» **Problem details**
Below are the records; output them exactly from the first line through the line with "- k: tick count", stopping there.

[Records provided — start]

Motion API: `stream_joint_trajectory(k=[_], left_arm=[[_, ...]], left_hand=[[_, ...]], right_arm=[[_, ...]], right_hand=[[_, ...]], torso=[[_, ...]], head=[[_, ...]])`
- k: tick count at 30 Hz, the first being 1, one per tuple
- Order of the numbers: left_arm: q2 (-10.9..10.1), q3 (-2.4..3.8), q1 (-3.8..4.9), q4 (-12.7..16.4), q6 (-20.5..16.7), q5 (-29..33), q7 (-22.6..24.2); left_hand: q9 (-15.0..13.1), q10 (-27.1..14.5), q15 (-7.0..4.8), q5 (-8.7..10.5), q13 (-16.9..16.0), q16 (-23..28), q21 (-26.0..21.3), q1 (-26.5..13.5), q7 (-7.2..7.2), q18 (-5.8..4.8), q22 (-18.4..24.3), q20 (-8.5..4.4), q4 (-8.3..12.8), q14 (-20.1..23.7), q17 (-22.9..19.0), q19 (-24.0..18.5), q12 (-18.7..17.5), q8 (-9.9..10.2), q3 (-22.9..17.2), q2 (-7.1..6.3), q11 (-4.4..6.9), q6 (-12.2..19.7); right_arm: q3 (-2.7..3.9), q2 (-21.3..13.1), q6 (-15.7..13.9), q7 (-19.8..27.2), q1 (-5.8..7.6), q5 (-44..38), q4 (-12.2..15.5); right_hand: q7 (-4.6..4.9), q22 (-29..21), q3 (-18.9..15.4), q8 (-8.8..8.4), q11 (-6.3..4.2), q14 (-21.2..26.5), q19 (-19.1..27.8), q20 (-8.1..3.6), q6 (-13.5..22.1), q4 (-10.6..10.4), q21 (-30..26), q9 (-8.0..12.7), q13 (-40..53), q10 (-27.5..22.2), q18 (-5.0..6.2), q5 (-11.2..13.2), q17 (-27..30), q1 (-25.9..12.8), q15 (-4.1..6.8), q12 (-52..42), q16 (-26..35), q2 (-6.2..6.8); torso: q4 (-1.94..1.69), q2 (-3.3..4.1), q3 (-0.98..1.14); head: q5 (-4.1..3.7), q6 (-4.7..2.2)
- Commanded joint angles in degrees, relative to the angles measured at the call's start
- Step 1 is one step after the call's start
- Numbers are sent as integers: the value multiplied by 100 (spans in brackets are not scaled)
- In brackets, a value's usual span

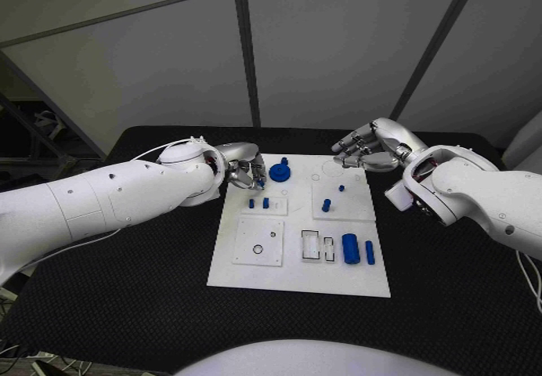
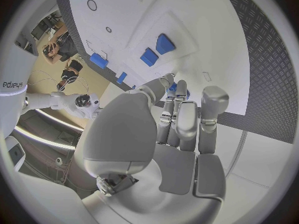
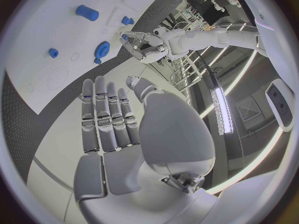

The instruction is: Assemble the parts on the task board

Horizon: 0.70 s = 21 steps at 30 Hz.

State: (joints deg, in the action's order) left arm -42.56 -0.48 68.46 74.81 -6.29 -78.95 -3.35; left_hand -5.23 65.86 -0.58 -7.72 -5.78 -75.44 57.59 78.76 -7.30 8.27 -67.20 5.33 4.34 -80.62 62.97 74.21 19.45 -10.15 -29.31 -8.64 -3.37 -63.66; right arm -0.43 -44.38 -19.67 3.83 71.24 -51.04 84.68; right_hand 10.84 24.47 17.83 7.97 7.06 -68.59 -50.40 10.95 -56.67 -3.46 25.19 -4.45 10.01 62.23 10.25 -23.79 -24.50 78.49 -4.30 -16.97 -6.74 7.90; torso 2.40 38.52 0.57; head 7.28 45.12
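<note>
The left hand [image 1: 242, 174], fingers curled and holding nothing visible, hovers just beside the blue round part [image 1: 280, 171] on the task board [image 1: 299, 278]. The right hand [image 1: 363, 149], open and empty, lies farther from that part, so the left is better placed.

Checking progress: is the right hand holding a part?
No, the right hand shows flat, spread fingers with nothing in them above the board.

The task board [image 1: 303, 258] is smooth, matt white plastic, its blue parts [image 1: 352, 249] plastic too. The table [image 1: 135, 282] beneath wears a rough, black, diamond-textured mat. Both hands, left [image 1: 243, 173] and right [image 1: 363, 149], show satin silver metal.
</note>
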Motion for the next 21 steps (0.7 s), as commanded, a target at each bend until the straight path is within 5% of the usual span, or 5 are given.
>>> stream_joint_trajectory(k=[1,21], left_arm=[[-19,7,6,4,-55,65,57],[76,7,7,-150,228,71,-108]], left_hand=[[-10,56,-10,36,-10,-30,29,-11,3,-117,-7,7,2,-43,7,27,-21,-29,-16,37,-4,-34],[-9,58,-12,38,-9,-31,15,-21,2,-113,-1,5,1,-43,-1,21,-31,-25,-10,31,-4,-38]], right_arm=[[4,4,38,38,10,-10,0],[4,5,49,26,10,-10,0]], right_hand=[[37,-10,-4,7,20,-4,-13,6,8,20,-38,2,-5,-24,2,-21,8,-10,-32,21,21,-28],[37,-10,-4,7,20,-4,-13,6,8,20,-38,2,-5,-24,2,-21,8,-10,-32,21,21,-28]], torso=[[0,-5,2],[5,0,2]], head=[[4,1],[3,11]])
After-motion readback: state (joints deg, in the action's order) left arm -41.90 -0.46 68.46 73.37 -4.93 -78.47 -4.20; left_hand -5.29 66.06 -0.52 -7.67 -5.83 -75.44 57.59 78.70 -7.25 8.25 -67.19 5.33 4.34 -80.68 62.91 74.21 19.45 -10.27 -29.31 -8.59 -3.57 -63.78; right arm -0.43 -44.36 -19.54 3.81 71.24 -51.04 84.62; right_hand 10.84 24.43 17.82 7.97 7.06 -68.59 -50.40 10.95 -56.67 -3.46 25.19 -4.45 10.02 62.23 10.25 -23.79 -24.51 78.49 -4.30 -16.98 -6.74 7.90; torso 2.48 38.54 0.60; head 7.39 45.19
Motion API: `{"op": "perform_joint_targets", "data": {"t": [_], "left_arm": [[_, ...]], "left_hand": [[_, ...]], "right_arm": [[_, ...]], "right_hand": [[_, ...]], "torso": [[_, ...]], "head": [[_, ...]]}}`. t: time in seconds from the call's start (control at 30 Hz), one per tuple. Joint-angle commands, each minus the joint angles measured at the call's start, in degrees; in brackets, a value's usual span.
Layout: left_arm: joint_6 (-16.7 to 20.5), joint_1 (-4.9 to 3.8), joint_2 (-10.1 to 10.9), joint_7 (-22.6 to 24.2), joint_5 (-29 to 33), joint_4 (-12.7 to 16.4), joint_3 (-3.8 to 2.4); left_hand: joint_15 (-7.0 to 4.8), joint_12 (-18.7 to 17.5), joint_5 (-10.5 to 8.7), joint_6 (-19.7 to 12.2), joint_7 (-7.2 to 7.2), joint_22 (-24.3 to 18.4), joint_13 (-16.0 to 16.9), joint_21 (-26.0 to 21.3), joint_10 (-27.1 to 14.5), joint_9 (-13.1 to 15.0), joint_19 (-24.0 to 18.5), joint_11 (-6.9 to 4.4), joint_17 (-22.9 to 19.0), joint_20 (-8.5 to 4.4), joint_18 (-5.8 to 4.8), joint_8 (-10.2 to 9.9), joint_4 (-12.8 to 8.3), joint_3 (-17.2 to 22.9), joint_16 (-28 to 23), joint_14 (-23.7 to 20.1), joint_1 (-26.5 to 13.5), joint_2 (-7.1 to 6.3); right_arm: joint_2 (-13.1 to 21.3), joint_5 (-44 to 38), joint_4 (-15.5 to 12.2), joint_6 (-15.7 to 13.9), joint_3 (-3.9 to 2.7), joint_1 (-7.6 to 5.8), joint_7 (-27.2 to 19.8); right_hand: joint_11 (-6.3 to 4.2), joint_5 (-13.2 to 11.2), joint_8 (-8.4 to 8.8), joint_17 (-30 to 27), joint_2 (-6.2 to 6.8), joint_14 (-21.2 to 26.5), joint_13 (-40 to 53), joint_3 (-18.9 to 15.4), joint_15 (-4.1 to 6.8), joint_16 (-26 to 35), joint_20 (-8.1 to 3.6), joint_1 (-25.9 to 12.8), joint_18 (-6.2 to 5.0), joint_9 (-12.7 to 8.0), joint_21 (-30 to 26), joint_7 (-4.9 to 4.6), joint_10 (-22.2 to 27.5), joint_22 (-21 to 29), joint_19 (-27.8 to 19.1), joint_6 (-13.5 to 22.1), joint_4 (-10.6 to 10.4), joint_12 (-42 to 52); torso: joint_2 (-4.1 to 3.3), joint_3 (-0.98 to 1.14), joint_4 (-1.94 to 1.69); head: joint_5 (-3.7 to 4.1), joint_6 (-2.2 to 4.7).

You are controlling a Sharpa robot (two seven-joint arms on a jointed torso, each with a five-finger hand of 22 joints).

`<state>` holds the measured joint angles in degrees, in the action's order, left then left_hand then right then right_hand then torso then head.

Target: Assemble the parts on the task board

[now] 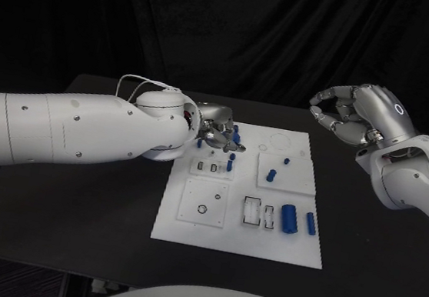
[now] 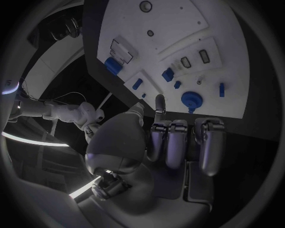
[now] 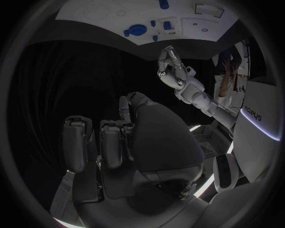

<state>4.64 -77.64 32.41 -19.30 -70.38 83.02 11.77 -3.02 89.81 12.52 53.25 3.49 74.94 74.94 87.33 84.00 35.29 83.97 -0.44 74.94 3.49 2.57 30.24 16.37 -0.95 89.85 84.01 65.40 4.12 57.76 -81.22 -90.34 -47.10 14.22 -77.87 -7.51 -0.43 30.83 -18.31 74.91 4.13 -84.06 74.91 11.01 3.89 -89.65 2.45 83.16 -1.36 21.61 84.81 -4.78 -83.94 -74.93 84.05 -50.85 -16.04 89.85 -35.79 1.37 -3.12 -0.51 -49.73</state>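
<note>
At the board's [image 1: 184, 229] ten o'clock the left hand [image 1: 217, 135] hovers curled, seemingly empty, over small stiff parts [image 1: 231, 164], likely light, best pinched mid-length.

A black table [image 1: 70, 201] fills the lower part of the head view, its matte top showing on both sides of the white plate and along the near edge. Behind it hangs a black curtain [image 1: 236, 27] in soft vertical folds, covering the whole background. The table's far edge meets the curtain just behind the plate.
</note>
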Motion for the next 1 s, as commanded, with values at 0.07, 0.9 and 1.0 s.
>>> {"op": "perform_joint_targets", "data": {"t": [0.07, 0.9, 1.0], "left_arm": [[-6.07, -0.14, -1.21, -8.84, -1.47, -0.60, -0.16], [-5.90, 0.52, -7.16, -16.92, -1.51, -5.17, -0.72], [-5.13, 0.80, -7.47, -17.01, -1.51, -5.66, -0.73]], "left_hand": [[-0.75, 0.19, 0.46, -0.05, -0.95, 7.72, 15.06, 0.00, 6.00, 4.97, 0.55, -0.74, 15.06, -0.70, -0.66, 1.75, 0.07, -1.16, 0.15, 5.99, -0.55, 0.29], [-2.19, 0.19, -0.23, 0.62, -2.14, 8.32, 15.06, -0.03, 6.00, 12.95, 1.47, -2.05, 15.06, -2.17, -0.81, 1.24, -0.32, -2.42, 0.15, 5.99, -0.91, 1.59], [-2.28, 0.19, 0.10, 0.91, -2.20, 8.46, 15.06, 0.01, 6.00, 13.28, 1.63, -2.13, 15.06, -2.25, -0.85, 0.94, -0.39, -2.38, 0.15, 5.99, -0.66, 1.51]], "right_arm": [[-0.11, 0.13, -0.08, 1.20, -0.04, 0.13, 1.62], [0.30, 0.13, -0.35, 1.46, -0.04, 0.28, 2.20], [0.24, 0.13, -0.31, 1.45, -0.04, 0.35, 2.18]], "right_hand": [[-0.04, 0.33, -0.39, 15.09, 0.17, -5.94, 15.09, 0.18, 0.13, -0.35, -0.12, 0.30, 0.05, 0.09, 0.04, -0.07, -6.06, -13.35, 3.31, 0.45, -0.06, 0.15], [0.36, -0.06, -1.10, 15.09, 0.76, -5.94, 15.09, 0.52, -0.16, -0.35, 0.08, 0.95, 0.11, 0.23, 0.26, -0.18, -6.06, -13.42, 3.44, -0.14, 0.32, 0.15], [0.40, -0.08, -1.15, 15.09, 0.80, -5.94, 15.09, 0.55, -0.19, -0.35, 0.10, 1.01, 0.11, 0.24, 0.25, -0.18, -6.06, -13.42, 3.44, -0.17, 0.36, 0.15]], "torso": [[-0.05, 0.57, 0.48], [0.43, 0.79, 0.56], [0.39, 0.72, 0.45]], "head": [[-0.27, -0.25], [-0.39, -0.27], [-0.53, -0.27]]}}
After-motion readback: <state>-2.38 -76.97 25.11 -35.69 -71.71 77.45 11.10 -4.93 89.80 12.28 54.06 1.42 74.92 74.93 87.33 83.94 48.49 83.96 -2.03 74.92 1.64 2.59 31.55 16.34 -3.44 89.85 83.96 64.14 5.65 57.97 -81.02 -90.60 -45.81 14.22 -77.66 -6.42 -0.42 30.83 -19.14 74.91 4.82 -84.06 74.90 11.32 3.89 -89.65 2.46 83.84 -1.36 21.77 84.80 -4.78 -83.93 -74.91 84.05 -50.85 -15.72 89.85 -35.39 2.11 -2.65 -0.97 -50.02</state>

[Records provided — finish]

» **Reply**
Motion API: `stream_joint_trajectory(k=[_], left_arm=[[_, ...]], left_hand=[[_, ...]], right_arm=[[_, ...]], right_hand=[[_, ...]], torso=[[_, ...]], head=[[_, ...]])`
- k: tick count at 30 Hz, the first being 1, one per tuple

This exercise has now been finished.